## [Work order]
Copy each line of the records that holds the string "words".

## [Dataset records]
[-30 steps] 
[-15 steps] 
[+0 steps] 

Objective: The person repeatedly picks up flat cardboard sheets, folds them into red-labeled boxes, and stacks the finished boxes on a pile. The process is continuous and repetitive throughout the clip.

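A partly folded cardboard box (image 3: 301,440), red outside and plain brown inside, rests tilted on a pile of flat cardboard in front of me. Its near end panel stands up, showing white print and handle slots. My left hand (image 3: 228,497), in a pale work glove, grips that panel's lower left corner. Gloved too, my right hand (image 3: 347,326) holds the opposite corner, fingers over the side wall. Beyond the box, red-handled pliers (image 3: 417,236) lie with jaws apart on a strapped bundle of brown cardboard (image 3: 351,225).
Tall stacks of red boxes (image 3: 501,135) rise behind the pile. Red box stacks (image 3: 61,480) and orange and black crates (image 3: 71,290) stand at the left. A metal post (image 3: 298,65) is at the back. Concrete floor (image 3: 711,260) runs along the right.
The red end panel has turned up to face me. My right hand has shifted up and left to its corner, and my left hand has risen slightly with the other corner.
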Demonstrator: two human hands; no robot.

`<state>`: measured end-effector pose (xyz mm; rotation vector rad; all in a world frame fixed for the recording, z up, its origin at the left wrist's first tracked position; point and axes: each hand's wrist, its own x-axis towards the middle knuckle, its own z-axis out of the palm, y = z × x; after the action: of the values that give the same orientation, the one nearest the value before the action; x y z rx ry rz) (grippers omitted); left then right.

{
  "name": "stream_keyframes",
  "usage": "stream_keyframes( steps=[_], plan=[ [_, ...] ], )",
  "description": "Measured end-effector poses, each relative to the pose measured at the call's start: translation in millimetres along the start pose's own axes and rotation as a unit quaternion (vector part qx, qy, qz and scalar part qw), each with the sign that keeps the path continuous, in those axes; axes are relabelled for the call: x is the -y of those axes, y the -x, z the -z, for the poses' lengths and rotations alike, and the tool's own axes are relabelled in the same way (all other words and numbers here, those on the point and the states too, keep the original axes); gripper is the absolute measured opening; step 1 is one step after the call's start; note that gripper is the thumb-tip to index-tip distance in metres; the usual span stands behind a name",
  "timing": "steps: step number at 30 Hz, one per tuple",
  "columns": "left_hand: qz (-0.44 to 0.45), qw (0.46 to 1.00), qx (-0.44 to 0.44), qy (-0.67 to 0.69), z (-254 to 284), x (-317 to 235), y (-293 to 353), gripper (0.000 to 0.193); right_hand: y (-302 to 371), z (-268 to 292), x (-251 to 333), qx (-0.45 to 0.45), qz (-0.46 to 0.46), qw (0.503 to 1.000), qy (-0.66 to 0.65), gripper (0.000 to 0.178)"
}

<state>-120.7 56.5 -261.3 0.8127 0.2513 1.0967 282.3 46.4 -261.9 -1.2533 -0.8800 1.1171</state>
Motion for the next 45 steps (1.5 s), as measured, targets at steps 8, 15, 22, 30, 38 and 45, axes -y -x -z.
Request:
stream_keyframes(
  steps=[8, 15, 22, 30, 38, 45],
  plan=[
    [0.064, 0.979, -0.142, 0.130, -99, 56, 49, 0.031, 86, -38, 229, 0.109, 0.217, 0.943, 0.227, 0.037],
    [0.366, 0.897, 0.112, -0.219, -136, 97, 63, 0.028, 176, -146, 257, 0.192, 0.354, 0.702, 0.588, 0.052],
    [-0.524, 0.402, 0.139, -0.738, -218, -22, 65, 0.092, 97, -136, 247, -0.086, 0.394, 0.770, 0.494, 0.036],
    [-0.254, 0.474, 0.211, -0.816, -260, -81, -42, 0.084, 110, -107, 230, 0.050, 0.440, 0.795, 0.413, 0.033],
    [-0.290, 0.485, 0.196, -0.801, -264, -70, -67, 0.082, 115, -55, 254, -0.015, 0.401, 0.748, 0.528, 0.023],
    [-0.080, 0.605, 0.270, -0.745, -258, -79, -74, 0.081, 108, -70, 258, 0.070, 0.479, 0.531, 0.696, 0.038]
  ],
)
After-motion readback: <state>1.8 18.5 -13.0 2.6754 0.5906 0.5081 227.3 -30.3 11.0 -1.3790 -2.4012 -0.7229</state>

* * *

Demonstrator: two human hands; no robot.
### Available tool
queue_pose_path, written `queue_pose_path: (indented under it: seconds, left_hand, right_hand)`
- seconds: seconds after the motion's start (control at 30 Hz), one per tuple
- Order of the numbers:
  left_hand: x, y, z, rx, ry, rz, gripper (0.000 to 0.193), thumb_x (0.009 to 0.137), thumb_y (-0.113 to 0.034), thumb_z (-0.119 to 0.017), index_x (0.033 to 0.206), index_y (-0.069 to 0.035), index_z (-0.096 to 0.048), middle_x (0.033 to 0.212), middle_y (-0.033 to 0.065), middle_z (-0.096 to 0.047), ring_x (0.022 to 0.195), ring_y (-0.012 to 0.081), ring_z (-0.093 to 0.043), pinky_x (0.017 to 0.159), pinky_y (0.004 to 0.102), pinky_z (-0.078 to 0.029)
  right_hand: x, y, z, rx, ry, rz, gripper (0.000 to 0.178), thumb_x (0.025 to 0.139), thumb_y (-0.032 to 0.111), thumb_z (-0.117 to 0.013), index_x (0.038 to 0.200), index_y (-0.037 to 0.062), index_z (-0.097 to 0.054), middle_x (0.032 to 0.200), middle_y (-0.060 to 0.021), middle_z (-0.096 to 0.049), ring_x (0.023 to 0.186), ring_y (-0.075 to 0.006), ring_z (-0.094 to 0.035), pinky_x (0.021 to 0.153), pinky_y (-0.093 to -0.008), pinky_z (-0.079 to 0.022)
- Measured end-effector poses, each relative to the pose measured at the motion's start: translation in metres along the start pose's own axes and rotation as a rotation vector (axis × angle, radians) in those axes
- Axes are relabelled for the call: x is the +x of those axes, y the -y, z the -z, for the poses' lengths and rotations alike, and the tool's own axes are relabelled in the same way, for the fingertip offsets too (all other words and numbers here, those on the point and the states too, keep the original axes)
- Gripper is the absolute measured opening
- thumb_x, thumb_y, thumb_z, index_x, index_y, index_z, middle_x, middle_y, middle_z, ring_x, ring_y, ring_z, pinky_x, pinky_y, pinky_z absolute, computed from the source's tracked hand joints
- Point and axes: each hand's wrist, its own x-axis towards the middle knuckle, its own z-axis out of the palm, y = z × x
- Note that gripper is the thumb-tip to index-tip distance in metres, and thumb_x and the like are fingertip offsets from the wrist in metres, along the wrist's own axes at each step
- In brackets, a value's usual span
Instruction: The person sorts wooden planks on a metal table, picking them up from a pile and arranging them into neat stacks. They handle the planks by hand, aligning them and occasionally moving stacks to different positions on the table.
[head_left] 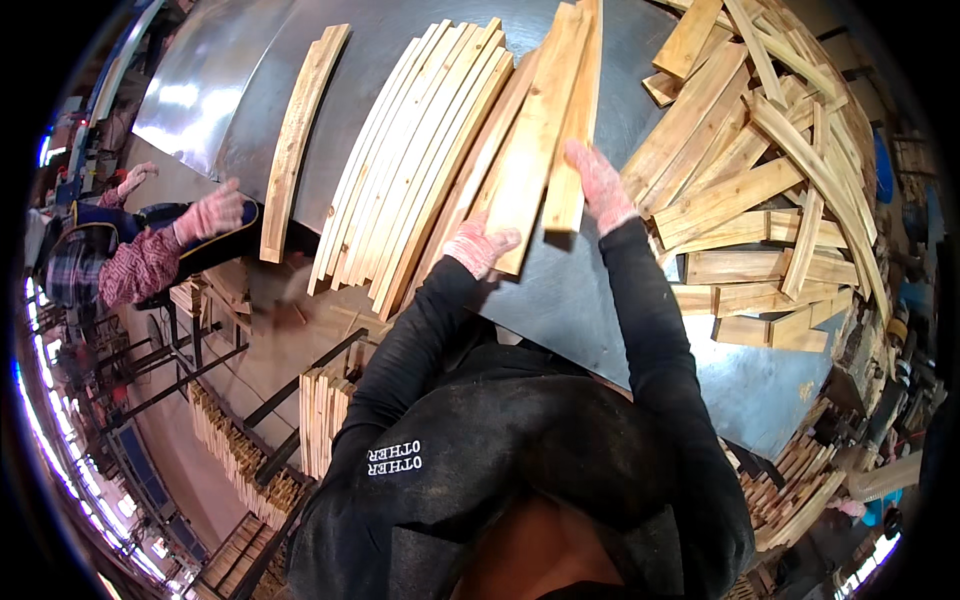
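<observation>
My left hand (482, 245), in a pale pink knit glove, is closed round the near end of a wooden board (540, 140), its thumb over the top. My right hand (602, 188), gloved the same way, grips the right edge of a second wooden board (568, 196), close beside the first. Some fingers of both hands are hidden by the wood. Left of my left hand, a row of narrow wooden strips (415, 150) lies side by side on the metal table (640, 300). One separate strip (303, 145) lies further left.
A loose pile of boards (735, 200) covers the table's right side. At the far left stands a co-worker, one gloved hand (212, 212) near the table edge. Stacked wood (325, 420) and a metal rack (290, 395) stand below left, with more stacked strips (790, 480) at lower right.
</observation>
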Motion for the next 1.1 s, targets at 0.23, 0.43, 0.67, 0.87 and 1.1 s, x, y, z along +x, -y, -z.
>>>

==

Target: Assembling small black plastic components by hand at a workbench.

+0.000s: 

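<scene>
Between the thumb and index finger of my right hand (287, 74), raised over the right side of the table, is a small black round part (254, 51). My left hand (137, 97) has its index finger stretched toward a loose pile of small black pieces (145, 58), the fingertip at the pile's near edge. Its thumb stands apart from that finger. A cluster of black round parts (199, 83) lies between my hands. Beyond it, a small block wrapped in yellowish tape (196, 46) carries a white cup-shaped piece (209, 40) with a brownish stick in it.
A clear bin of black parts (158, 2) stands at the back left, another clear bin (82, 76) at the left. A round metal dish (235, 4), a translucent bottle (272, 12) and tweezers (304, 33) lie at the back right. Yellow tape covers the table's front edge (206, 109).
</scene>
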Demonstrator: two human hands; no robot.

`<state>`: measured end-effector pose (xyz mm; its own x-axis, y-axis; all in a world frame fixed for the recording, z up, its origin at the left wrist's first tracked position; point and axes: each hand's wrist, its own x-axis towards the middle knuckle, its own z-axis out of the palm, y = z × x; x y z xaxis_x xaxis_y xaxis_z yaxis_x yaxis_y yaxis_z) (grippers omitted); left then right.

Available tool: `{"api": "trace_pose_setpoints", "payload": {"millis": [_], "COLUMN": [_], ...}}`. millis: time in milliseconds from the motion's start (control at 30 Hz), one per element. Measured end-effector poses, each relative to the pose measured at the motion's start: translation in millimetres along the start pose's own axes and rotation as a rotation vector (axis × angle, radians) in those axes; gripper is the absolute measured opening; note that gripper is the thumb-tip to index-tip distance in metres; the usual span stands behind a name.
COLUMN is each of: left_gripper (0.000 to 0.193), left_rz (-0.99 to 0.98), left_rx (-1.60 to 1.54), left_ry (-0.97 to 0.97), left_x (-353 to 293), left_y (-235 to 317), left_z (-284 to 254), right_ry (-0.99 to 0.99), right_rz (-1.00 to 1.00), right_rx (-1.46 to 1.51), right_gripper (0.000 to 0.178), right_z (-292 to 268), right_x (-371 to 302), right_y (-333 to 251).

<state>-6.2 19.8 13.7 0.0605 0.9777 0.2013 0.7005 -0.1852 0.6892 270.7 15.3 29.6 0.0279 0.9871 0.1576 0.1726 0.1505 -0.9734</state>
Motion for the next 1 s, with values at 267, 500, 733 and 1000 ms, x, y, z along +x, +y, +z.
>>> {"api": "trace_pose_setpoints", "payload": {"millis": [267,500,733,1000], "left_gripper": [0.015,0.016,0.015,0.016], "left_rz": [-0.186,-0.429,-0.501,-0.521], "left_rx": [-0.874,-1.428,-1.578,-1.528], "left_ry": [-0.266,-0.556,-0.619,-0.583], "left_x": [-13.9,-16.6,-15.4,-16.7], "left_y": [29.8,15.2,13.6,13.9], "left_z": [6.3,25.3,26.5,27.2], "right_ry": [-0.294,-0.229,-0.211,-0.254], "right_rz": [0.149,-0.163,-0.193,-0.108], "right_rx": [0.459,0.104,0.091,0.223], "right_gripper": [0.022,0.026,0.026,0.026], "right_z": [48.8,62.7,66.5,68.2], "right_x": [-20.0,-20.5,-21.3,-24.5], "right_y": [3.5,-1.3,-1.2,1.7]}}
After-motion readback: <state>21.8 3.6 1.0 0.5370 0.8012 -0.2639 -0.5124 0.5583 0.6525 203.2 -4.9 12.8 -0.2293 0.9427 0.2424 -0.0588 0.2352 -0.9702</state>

## [Result for this task]
  "description": "Measured end-effector poses, each relative to the pose measured at the call's start: translation in millimetres along the start pose's own axes and rotation as a unit quaternion (vector part qx, qy, qz and scalar part qw), each with the sign that keeps the path continuous, in those axes; axes are relabelled for the call: x is the -y of those axes, y the -x, z the -z, for the poses' lengths and rotations alike, and the tool's own axes are relabelled in the same way (all other words and numbers here, those on the point and the states too, keep the original axes); gripper is the absolute measured opening; step 1 is one step after the call's start; note that gripper is the thumb-tip to index-tip distance in metres; the usual span stands behind a name",
- Axes are relabelled for the call: x is the +x of those axes, y the -y, z the -z, for the poses' lengths and rotations alike, and the tool's own axes are relabelled in the same way, for the fingertip offsets too (all other words and numbers here, those on the point and the states too, keep the original axes)

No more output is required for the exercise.